Dilihat dari table 4 di atas dapat disimpulkan t hitung = 6,387, sedangkan pada
derajat kebebasan (df) = 4 dan pada bagian signifikansi terdapat 7% besar dari t tabel =
2,857. Sehingga, dengan demikian thitung > ttabel, yang artinya Ho yang tidak terdapat
adanya perbedaan antara kelompok sebelum dan sesudah diberikan perlakukan
menggunakan model pembelajaran discovery learning pada materi muatan IPA tentang
Energi Listrik di kelas 6 UPTD SD Negeri 3 Tebing Siring dapat diterima, dan juga
dengan kata lain, Ha yang adanya perbedaan antara kelompok sebelum dan sesudah
diberikan perlakukan pembelajaran menggunakan model pembelajaran discovery
learning pada materi bermuatan IPA tentang Energi Listrik di kelas 6 UPTD SD Negeri
3 Tebing Siring dapat diterima. Dengan demikian, penggunaan model pembelajaran
discovery learning efektif dapat menumbuhkan profil pelajar Pancasila pada kompetensi
bernalar kritis siswa.

4. Kesimpulan dan Saran


Berdasarkan hasil penelitian kemampuan berpikir kritis siswa kelas 6 UPTD SD
Negeri 3 Tebing Siring, didapatkan bahwa dengan pembelajaran menggunakan model
discovery learning untuk penerapan profil Pancasila pada kompetensi bernalar kritis
dapat menumbuhkan siswa untuk bisa berpikir kritis.

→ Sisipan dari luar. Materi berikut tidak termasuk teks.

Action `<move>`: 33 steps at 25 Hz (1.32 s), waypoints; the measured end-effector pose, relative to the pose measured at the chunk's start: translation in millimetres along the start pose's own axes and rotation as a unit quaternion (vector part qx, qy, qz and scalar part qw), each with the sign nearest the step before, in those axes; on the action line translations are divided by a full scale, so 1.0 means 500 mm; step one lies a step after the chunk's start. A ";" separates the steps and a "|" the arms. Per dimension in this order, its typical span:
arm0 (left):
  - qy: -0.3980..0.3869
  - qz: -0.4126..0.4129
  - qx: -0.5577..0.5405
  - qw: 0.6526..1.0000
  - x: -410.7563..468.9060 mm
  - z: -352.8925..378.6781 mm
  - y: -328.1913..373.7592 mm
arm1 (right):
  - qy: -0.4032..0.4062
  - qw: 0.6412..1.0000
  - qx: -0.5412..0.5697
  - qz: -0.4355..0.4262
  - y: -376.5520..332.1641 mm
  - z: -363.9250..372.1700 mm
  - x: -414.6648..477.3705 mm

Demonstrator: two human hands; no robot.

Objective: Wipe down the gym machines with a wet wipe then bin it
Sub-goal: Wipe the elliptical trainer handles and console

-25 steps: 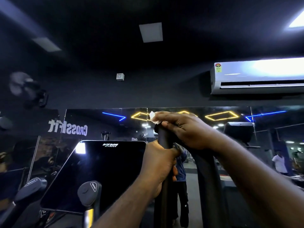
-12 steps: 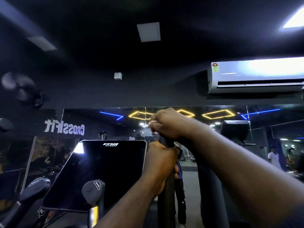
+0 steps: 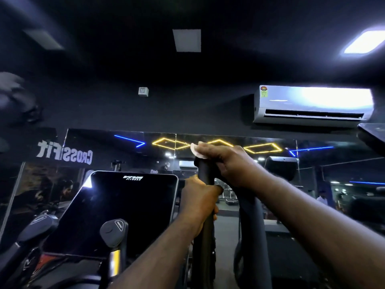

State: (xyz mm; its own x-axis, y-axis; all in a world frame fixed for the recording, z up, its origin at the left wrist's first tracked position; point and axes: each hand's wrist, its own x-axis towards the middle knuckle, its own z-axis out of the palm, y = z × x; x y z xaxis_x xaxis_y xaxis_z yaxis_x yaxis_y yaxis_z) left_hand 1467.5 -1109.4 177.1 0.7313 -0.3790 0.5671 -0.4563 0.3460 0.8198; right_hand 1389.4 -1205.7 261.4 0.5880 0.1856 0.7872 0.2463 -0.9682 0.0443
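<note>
A black upright handle bar point(image 3: 205, 230) of a gym machine rises in the middle of the view. My left hand point(image 3: 200, 199) is wrapped around the bar partway up. My right hand point(image 3: 227, 163) sits over the bar's top end, pressing a white wet wipe point(image 3: 195, 150) against it; only a corner of the wipe shows past my fingertips. A second black handle bar point(image 3: 250, 226) stands just to the right, under my right forearm.
The machine's dark console screen point(image 3: 116, 209) tilts up at the left, with a short grip knob point(image 3: 113, 231) in front of it. A mirror wall point(image 3: 312, 163) lies ahead, an air conditioner point(image 3: 312, 105) hangs above right, and a person in white point(image 3: 321, 198) stands far right.
My right hand has slid around the bar's top with the wipe, whose white corner shows again after being hidden. My left hand keeps its hold. The view has shifted slightly.
</note>
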 end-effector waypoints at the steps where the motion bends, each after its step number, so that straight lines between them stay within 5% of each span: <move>1: -0.001 -0.001 0.003 1.000 -0.001 -0.002 0.000 | 0.000 1.000 0.001 -0.029 0.005 -0.007 -0.018; 7: -0.002 -0.004 0.006 1.000 -0.001 -0.001 -0.005 | 0.022 0.994 -0.056 -0.091 0.044 -0.036 -0.171; 10: 0.007 0.004 0.007 1.000 -0.002 -0.002 -0.003 | 0.057 0.988 -0.070 -0.129 0.012 -0.013 -0.088; 14: -0.007 0.000 0.014 1.000 -0.003 -0.005 0.001 | -0.026 0.980 -0.137 -0.141 0.012 0.031 -0.029; 20: -0.007 0.010 -0.004 1.000 0.000 -0.002 -0.007 | 0.087 0.966 -0.201 -0.140 0.058 0.032 -0.192; 28: 0.000 0.010 -0.008 1.000 -0.006 0.002 -0.001 | 0.063 0.997 -0.015 0.039 -0.011 -0.025 -0.043; 31: -0.003 0.017 -0.002 1.000 -0.007 0.000 -0.001 | 0.097 0.976 0.153 0.120 0.017 -0.031 -0.164; 33: -0.005 0.019 0.001 1.000 -0.007 0.001 -0.006 | 0.044 0.950 0.242 0.194 0.050 -0.030 -0.196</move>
State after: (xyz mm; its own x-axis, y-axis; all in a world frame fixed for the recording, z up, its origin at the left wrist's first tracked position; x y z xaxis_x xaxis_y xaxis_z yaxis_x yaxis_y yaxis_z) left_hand 1466.0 -1109.8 172.9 0.7084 -0.3737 0.5987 -0.4846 0.3592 0.7976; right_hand 1326.6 -1250.3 194.5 0.6455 -0.2038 0.7360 0.3628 -0.7662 -0.5304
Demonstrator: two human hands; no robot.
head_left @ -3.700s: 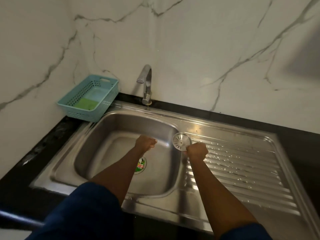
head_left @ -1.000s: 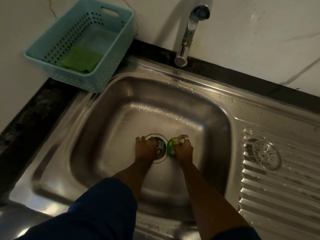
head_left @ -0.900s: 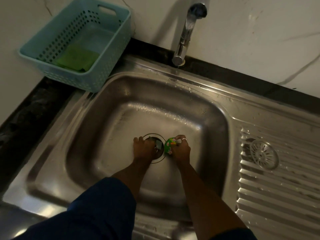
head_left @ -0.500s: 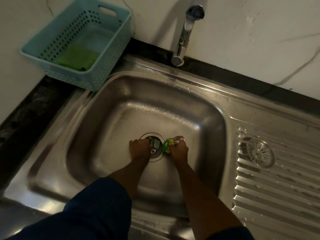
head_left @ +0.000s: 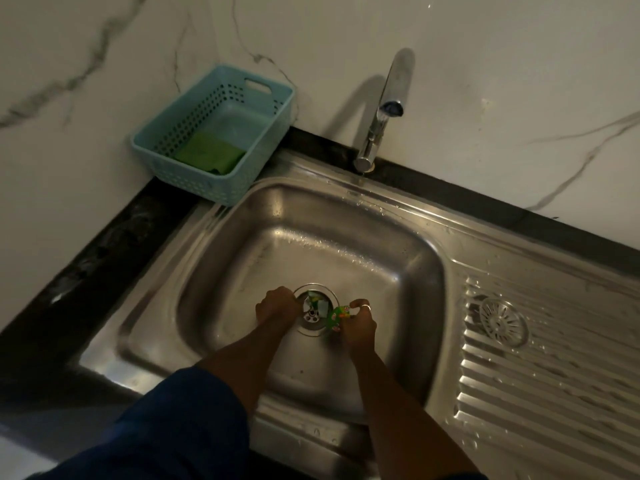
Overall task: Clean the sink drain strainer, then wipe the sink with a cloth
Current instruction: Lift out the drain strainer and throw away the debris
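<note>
Strainer (head_left: 503, 321) on drainboard; cloth (head_left: 209, 156) in basket (head_left: 194, 183).

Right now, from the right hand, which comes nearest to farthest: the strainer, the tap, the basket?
From the right hand:
1. Strainer, on the drainboard to its right.
2. Tap, at the back wall.
3. Basket, back left corner.

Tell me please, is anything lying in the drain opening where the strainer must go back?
Yes. The strainer lies on the drainboard, apart from the drain opening. Small scraps, pale and green, sit inside the opening. The left hand rests at its left edge, and the right hand holds a green scrap at its right edge.
</note>
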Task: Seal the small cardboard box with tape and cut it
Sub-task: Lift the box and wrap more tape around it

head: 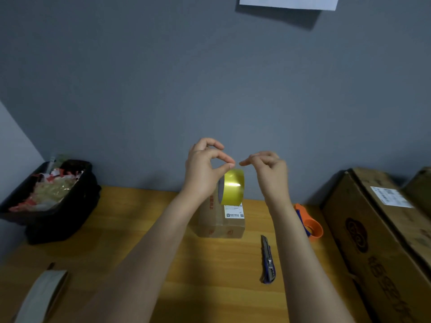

Sehingga dapat disimpulkan
bahwa kemampuan berpikir kritis pada siswa sudah tumbuh dan bisa memberikan
pendapat-pendapat terhadap pertanyaan-pertanyaan yang diberikan oleh guru. Namun
masih rendah dikarenakan siswa masih kurang dilatihkan indikator-indikator
kemampuan berpikir kritis dalam pembelajaran.
Setelah mengkaji hasil dan kesimpulan yang diambil dari penelitian ini maka
diajukan saran yaitu guru dalam kegiatan pembelajaran diharapkan dapat
memberdayakan indikator-indikator kemampuan berfikir kritis baik melalui penyusunan
bahan ajar, model pembelajaran, dan instrument penelitian,sehingga kemampuan
berfikir kritis siswa dapat meningkat. Setelah melakukan penelitian dan membuat
kesimpulan dapat diajukan rekomendasi yaitu untuk melakukan penelitian selanjutnya
yang mampu mengembangkan pembelajaran yang memberdayakan kemampuan berfikir
kritis siswa. Demikianlah hasil kesimpulan, saran, dan rekomendasi yang dipaparkan.
Semoga penelitian ini memberikan kontribusi bagi pendidikan.